Hello, On Fri, 03 Apr 2015, Linda Walsh wrote:
David Haller wrote:
==== #!/bin/bash HFILE="$1" TMPF="$(mktemp "${HFILE}.$$.XXXXXXXXXX")" if time tac "$HFILE" | awk '!x[$0]++ { print; }' > "${TMPF}"; then tac "${TMPF}" > "${HFILE}" && rm "${TMPF}" fi ==== I'm not 100% sure, but the above looks like it might not filter out your dups as it doesn't sort them.

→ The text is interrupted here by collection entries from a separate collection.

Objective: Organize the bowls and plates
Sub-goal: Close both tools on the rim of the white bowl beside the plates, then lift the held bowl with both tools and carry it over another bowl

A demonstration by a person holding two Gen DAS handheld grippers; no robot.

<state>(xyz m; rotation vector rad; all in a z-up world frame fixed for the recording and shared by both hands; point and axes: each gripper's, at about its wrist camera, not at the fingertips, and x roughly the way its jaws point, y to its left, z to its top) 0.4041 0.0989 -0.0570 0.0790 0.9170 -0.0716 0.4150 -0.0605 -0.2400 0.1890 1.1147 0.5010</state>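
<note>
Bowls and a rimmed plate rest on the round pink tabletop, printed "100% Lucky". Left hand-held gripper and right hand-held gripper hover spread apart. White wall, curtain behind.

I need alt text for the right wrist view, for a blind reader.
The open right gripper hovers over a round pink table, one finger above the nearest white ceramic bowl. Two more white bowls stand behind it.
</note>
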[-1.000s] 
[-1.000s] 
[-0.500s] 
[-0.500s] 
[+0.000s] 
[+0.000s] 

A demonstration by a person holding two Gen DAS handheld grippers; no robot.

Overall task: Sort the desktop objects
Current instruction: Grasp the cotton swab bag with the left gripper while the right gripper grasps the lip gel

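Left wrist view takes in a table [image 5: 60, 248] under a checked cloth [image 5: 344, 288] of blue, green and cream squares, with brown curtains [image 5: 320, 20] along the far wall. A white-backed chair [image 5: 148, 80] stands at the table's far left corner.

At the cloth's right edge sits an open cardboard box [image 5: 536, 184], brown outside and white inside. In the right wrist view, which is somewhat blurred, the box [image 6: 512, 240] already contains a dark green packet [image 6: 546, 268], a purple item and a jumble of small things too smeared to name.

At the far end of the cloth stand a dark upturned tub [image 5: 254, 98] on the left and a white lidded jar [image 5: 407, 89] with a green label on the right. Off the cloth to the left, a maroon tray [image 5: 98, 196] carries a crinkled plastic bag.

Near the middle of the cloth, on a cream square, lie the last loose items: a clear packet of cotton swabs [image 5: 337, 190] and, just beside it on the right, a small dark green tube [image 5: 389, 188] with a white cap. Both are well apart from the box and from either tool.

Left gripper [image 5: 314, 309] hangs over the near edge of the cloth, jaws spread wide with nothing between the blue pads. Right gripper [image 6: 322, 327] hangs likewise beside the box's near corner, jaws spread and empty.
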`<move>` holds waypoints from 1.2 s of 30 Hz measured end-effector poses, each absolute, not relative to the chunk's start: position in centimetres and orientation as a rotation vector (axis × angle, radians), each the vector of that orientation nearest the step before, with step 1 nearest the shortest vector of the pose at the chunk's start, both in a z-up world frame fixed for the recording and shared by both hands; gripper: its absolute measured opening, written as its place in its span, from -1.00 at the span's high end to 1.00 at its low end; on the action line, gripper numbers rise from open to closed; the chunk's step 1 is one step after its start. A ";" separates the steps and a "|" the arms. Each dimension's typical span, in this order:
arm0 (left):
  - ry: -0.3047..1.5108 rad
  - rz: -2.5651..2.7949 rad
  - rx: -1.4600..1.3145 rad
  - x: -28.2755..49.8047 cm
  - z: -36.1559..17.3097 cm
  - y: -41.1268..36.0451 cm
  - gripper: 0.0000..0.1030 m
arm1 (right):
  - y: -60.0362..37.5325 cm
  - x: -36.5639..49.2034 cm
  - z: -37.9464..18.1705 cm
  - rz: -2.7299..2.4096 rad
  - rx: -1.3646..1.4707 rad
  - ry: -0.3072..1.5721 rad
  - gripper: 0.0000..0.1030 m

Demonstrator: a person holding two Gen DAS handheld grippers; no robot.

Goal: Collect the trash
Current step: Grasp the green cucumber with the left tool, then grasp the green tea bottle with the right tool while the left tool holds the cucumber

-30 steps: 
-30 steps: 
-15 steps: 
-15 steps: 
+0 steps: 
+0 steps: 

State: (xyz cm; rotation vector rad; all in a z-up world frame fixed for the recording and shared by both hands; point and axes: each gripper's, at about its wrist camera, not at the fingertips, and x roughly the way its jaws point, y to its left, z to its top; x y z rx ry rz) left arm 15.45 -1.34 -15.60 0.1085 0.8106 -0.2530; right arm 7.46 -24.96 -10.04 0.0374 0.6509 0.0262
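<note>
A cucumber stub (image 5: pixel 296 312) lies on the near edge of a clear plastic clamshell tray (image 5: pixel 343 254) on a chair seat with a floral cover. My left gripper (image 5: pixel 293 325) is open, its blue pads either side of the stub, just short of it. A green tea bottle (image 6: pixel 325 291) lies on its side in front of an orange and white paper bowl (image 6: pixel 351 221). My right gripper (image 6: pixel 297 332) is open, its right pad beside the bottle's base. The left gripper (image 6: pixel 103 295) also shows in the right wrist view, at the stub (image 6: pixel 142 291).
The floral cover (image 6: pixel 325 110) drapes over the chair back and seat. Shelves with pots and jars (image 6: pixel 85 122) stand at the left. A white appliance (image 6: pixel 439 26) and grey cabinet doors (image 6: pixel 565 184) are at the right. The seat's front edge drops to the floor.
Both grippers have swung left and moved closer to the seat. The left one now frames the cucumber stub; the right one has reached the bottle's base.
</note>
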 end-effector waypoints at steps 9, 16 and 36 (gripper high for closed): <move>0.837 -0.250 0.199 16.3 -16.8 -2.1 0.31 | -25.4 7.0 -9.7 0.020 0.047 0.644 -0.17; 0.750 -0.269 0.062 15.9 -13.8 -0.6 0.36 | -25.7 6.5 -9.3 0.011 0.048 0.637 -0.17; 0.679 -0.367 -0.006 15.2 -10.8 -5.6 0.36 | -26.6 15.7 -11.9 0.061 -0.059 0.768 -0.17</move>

It reads the file from the tail and dedups by using a hash, storing the first occurence (i.e. the latest!) and ignores duplicate same lines later (i.e. earlier). That '!x[$0]++' could be written as: current_line = $0; if( ! seen_this_line[current_line] ) { seen_this_line[current_line] = 1; print current_line; } No need to sort anything ;) Think of this history: cd foo ls cd ls tac reverses that, so awk reads: ls, cd, ls, cd foo first line read: x["ls"] is not there, so false, so x["ls"] is assigned and gets x["ls"] == 1, a true value. Next ! x["cd"] is again true as x["cd"] is non-existent i.e. false, but gets assigned 1 too. Next up "ls" again. Now, x["ls"] is 1, i.e. true, it gets incremented to 2 (you could use that for some stats at the end ;) and the next line is read, as ! x["ls"] is false. Next up: ! x["cd foo"] is true, as we've not seen that before. At the end, the whole shebang is reversed again, and "tada", we get cd foo cd ls
I.e. if you run unsorted input into 'uniq', you won't get 'uniq' output. Also not sure why the time command is there? Are you trying to time the tac command?
No, the whole thing, just out of curiosity. On my ~225k lines it took about 4.5s.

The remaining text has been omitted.